- WORK TO COMPLETE: Please find every line in the records below that contains the word "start", and copy it.

Data items:

▬▬▬

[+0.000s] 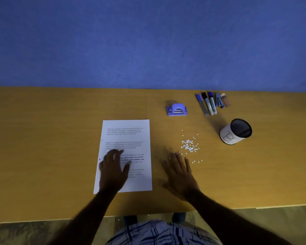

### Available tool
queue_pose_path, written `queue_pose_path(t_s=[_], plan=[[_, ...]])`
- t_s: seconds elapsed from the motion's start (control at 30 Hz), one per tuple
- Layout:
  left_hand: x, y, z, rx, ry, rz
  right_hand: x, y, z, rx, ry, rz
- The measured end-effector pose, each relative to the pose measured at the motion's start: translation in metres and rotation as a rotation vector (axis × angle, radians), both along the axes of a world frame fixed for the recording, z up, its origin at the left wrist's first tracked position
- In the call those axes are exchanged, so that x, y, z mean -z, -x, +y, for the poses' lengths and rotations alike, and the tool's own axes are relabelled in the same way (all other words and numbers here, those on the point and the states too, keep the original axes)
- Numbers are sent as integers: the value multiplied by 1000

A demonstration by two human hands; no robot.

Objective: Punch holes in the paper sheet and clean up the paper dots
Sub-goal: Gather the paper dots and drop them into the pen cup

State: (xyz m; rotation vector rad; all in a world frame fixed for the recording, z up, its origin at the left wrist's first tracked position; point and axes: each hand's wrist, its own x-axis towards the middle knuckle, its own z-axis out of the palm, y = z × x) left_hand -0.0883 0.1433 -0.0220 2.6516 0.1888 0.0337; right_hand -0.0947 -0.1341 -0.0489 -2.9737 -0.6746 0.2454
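Observation:
A white printed paper sheet (pixel 131 138) lies flat on the wooden table, with two small holes along its left edge. My left hand (pixel 113 167) rests over its lower left part, fingers spread, holding nothing. My right hand (pixel 179 172) lies flat and open on the bare table to the right of the sheet. Its fingertips reach the near edge of a scatter of white paper dots (pixel 189 146). A purple hole punch (pixel 177 109) stands behind the dots, apart from both hands.
A black cup with a white label (pixel 235 132) stands at the right of the dots. Several pens and markers (pixel 209 104) lie in a row at the back right. A blue wall runs behind the table (pixel 42 138), whose front edge is near my body.

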Motion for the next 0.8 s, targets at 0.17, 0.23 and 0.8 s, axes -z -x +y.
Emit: queue_pose_path(t_s=[0.17,0.23,0.8], plan=[[5,0,-32,117,-9,8,7,0,13,-169,65,20],[6,0,-38,136,-14,-6,11,-1,14,-171,68,38],[0,-18,-67,230,-30,-78,-5,-57,-55,158,-14,63]])
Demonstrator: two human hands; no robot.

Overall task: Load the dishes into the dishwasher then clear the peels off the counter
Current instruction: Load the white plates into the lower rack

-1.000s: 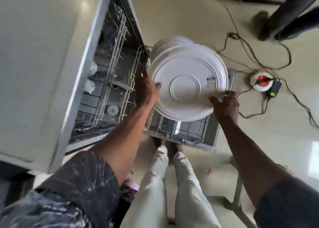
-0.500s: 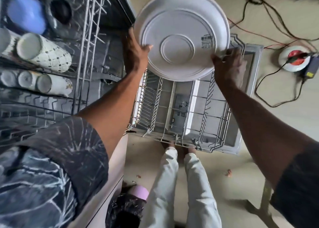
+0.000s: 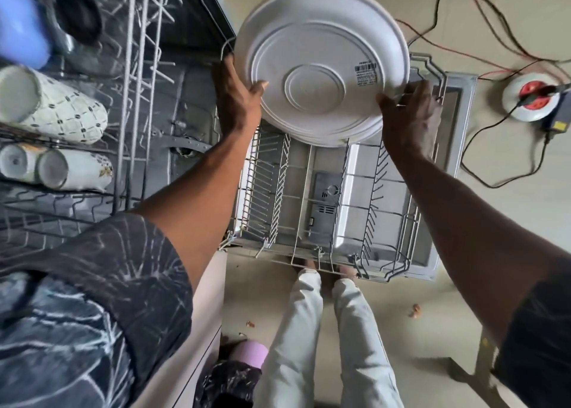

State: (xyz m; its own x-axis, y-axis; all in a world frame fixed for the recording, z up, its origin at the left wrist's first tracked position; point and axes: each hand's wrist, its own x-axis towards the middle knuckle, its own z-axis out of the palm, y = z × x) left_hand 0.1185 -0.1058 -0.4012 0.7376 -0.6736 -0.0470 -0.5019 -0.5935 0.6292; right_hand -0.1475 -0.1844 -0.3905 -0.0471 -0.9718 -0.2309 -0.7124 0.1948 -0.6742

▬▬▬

- RESPONSE TO THIS EXERCISE:
- t_s: seconds elapsed from the motion's start (control at 30 Hz), one per tuple
- The measured end-effector pose, each relative to the pose measured at the motion's start: translation in metres and rotation as a rotation vector (axis × angle, radians), both along the axes of a world frame fixed for the recording, z up, its origin at the left wrist's first tracked position

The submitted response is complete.